Por Antonis Stroggylakis/ info@eurohoops.net
La historia del equipo campeón del Maccabi Elite Tel Aviv en 2004 sigue siendo uno de los capítulos más emblemáticos de la historia de la Euroliga. En la decimoquinta entrega de “Historias de la Final Four” de Stoiximan, Nikola Vujcic habló con Eurohoops sobre aquella época inolvidable.
El ex pívot croata describió la creciente popularidad del equipo, comparando su fama con la de los Beatles. Señaló que la vida se volvió, en cierto modo, “insoportable” porque ya no podían comer en restaurantes ni caminar por la calle sin ser asediados para hacerse selfies y pedir autógrafos, con la llegada de los teléfonos con cámara.

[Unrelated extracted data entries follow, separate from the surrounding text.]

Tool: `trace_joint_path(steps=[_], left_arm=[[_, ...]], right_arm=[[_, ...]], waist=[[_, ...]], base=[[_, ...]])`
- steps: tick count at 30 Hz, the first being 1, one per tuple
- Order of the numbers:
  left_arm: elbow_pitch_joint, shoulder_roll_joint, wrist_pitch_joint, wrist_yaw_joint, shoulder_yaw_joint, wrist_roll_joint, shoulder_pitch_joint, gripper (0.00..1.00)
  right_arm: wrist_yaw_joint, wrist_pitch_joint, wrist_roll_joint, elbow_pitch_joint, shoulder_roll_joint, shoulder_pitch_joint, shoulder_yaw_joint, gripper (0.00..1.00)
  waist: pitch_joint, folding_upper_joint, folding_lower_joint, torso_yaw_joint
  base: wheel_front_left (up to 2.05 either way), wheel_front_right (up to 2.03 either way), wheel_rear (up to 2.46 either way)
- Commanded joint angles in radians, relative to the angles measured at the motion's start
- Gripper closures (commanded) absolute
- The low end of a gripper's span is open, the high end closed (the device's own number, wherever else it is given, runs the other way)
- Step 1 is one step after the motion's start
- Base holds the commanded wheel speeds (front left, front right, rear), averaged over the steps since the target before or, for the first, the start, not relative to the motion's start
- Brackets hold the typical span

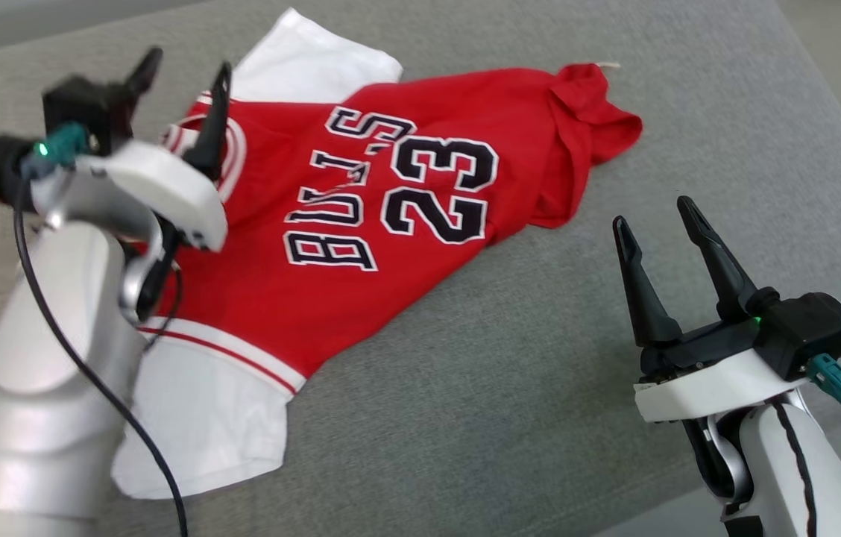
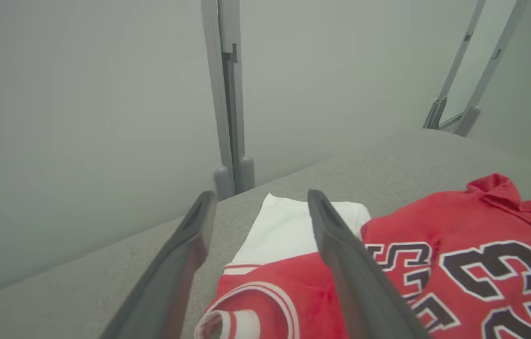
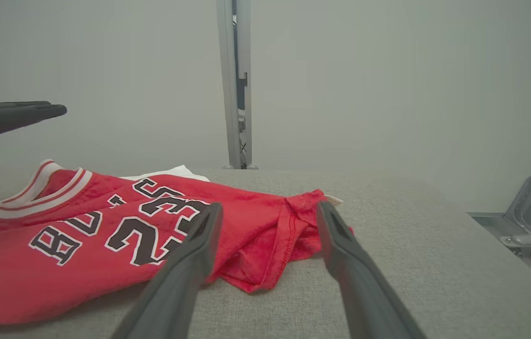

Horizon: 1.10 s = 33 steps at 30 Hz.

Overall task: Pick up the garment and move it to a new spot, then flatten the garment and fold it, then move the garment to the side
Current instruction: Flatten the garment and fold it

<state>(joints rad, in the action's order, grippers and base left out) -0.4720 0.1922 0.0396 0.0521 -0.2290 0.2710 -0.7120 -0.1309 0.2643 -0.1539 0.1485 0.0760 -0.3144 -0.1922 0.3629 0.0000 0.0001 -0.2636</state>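
red jersey (image 1: 361, 246) lies rumpled on the grey cushion (image 1: 540, 388), its length running left to right, collar to the robot's left, hem to the right, with the left gripper (image 1: 186, 71) wide apart and empty above the collar end and the right gripper (image 1: 653, 216) equally wide and empty near the hem.

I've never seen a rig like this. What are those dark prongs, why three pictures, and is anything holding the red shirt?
This is a wheeled robot with two arms, each ending in a gripper: two long dark fingers. A rumpled red jersey with white sleeves and the number 23 lies on a grey padded surface. The head view looks down from a camera on its head: the left gripper is near the collar, the right gripper over the bare surface. The other two views come from wrist cameras, looking along each gripper's own fingers. Both grippers are open; nothing is held.
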Motion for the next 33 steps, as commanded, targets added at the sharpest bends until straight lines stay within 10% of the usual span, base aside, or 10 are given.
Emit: trace_joint_path(steps=[1, 18, 33], left_arm=[[-0.031, 0.022, -0.041, 0.010, -0.008, -0.015, -0.067, 0.00], [-0.382, 0.118, -0.373, 0.062, -0.137, -0.092, -0.408, 0.00], [-0.412, 0.171, -0.684, 0.080, -0.354, 0.131, -0.524, 0.00]], right_arm=[[0.000, 0.000, -0.003, -0.001, -0.006, -0.003, 0.010, 0.00], [0.000, 0.000, -0.057, -0.025, -0.024, -0.030, -0.046, 0.00], [0.000, 0.000, -0.097, -0.021, -0.024, -0.052, -0.083, 0.00]], waist=[[0.077, 0.0000, -0.0001, -0.075], [0.199, 0.0000, -0.0001, -0.189], [0.223, 0.0000, -0.0001, -0.212]], base=[[0.00, 0.00, 0.00], [0.00, 0.00, 0.00], [0.00, 0.00, 0.00]])
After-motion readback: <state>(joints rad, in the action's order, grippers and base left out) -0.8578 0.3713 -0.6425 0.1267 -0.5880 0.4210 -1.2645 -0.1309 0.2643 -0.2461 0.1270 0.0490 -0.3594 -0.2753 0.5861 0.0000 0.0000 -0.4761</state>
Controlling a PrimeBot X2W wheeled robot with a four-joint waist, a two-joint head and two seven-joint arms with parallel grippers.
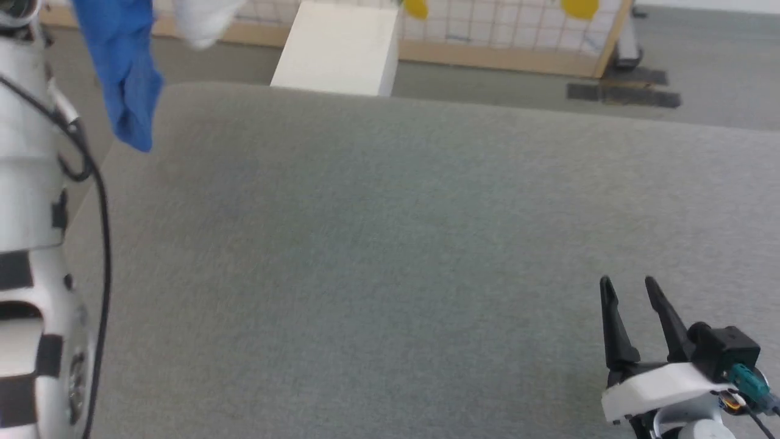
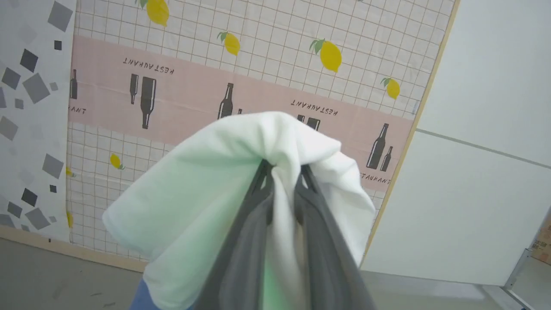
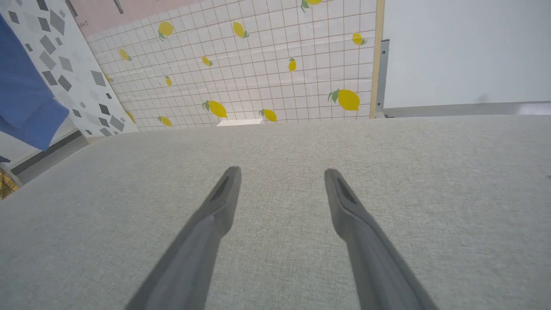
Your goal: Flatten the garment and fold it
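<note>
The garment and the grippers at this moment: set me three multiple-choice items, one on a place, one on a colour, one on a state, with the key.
1. Where is the garment in the head view?
A. Spread out flat in the middle
B. Hanging at the upper left
C. Folded at the bottom edge

2. What colour is its hanging sleeve?
A. Red
B. Blue
C. Black

3. How is the right gripper?
A. Open, nothing between its fingers
B. Shut on the garment
C. Shut on a box

Key:
1 B: it dangles from the left gripper, which is shut on its white cloth.
2 B: the cloth hanging down in the head view is bright blue.
3 A: its fingers stand apart over the grey table.
</note>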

El ambiente en el Yad Eliyahu Arena durante aquella Final Four fue simplemente electrizante. Vujcic recordó que la energía de los aficionados le hacía sentir que sus piernas “volaban” desde el momento en que entraron al pabellón. A pesar de que la final contra el Skipper Bologna se convirtió en una histórica goleada, el equipo se mantuvo disciplinado.
Recordó a sus compañeros en el vestuario durante el descanso: “Un momento, esto no ha terminado. Son 30 puntos, pero aún no ha terminado. Tenemos que seguir”. Regresaron a la cancha con aún más intensidad.
Uno de los momentos más legendarios del partido por el campeonato ocurrió a falta de cinco minutos. Cuando el entrenador Pini Gershon comenzó a sustituir a los titulares, los jugadores se quitaron inmediatamente sus camisetas y se pusieron las de “Somos los campeones” mientras seguían en el banquillo.
Vujcic compartió una anécdota divertida: un error en la cancha hizo que Gershon se girara para realizar una sustitución, solo para darse cuenta de que sus jugadores ya estaban vestidos para la ceremonia de entrega del trofeo y no podían volver al partido.
Este título fue la culminación de un sueño de toda la vida, inspirado por ver al Jugoplastika ganar tres títulos europeos durante su juventud. Explicó que no se sintió demasiado nervioso debido a la inmensa confianza que tenía en sus compañeros, describiéndolos como un “equipo realmente especial, como una familia”.